Unfortunately, we fall behind. And forget. And YO I JUST CAN’T COOK THAT MUCH.


(Just for the record, I didn’t write that. But I echoed the sentiments precisely.)
But it’s time. It’s time to get cooking again, start getting rid of unnecessary things and work on some good habits. So yes. This here blog, some good TV, my role as wife, mother and piano teacher. Maybe some exercise if I can figure it out. That’s my plan this winter.

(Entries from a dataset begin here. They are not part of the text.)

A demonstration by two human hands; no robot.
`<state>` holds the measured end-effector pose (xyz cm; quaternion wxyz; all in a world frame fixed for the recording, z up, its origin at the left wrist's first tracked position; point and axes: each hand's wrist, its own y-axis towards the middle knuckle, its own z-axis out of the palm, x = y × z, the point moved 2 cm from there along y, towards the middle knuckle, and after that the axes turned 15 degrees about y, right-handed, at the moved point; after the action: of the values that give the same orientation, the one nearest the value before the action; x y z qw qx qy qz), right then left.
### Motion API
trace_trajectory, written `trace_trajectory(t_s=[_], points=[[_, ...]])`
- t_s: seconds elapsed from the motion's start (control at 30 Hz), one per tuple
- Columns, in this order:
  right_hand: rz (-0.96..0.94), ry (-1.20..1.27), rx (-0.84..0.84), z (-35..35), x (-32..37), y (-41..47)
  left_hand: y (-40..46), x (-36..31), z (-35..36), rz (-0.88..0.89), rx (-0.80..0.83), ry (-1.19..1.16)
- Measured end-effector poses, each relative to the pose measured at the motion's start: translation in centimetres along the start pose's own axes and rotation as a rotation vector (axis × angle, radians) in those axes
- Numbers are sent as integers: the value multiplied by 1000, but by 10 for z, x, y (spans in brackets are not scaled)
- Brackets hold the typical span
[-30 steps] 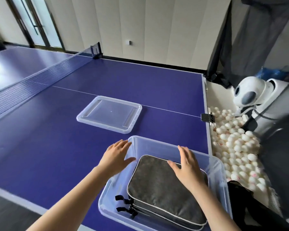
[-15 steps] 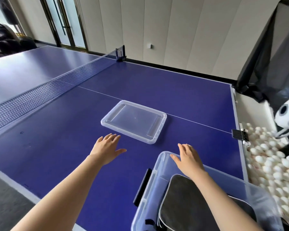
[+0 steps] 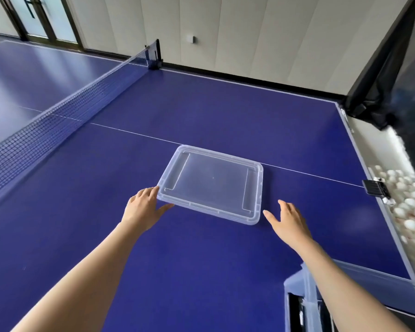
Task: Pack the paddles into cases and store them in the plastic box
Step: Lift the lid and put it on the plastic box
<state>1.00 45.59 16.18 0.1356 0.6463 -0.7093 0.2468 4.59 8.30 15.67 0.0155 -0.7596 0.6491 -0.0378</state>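
Observation:
A clear plastic lid (image 3: 211, 182) lies flat on the blue table-tennis table (image 3: 201, 259), across the white centre line. My left hand (image 3: 144, 207) touches the lid's near left corner with spread fingers. My right hand (image 3: 288, 219) hovers with straight fingers just right of the lid's near right corner, a small gap between them. The clear plastic box (image 3: 369, 281) shows only its far rim at the bottom right, under my right forearm. The paddle case inside it is out of view.
The net (image 3: 65, 116) runs from the left edge to its post (image 3: 153, 56) at the back. A tray of several white balls (image 3: 407, 207) hangs off the table's right edge, a black clamp (image 3: 375, 188) beside it. Dark netting (image 3: 379, 80) hangs at the right.
Both hands left the box and the case and reached forward to the lid. The view swung up and left, so the box slid to the bottom right corner.

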Motion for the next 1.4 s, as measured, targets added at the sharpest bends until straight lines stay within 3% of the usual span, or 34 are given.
trace_trajectory(t_s=[0.3, 0.53, 0.77, 1.0, 1.23, 1.4], points=[[183, 77, -11, 43, -8, 75, 104, 25, 54, -242, 153, -220], [251, -52, -50, 78, -27, 123, 167, 18, 93, -287, 212, -176], [207, -95, -146, 112, -28, 136, 177, 7, 124, -298, 112, -232], [268, 116, -199, 123, -17, 137, 173, -2, 119, -347, 140, -360], [291, 375, -219, 100, -7, 131, 166, -1, 99, -351, 206, -533], [262, 432, -241, 77, 3, 118, 154, 3, 80, -356, 200, -589]])
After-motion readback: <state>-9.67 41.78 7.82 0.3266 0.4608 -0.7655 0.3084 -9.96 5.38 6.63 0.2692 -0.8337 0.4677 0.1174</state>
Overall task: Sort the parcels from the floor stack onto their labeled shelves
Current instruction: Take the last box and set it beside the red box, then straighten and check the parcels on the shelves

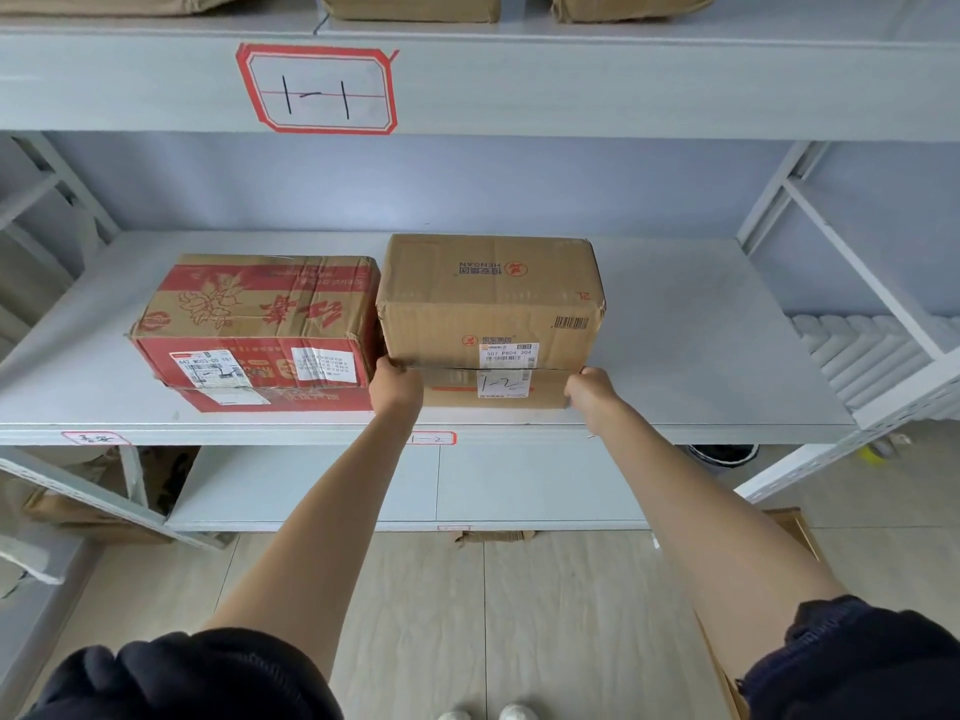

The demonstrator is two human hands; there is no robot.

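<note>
A brown cardboard parcel (pixel 488 298) with a barcode label sits on top of a flatter brown parcel (pixel 498 389) marked "1-2", on the middle shelf (pixel 701 366). My left hand (pixel 396 388) grips the lower left corner of this stack and my right hand (pixel 589 394) grips the lower right corner, fingers curled round the edges. Left of the stack stands a red and brown printed parcel (pixel 254 324) on another flat red one (pixel 270 397). A small "1-2" tag (pixel 431 439) is on the shelf's front edge.
The upper shelf beam carries a red-framed "1-1" label (pixel 317 90), with brown parcels (pixel 410 5) above it. A lower shelf (pixel 311 491) lies below. Cardboard (pixel 795 532) lies on the floor at right, white tubes (pixel 862 350) fill the neighbouring rack.
</note>
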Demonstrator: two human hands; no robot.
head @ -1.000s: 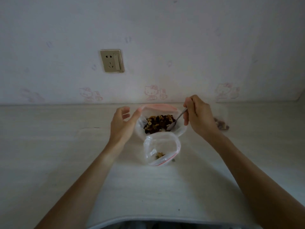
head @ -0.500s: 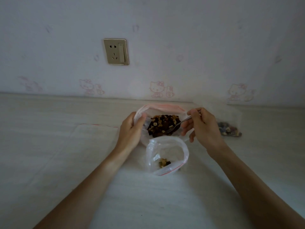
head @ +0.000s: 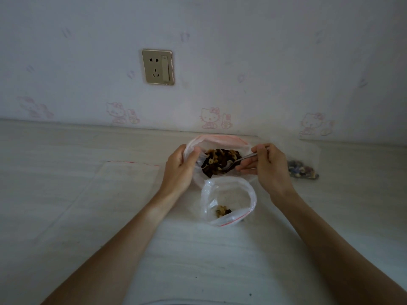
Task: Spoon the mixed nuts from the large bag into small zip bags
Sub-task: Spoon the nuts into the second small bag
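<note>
Here, large bag (head: pixel 222 139) propped open at back of table (head: pixel 88 216), near wall, mixed nuts (head: pixel 219 160) heaped inside. Left rim of bag gripped by left hand (head: pixel 179 170), fingers curled over edge, thumb inside. Spoon (head: pixel 239 160) pinched by right hand (head: pixel 269 166) between thumb and fingers, bowl sunk among nuts. Small zip bag (head: pixel 229 200) stood open just in front of large bag, few nuts seen at bottom. Filled small bag (head: pixel 302 170) laid right of right hand. Flat empty bag (head: pixel 130 172) laid left. Socket (head: pixel 157 67) mounted on wall.
</note>
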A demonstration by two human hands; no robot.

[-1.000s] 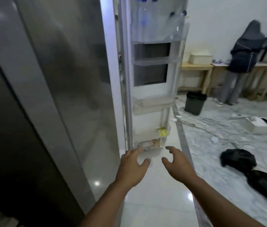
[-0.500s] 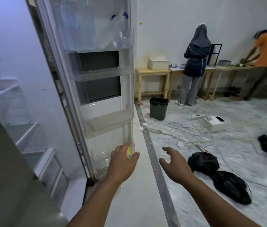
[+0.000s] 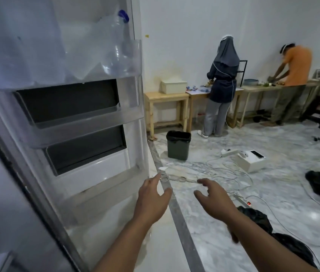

Also, today I moved Camper’s room around…AGAIN. Holy crap this time I used a SCREWDRIVER. (Hopefully better than the last time I got out some tools and ended up killing the phone line by wadding up the phone wire things and taping them together before getting them out of Camper’s reach. Yeah. I rock.) I think I’ve FINALLY MANAGED to make it safe enough that if he were to…I don’t know…start to use a toddler bed type situation…I’d be confident in his safety. I don’t know why I was so obsessed with that, but I was. And now it’s done. Well, it will be as soon as John can get around to making the closet door close. Darn New England houses.
And if that’s not a disjointed entry for ya, I don’t know what is.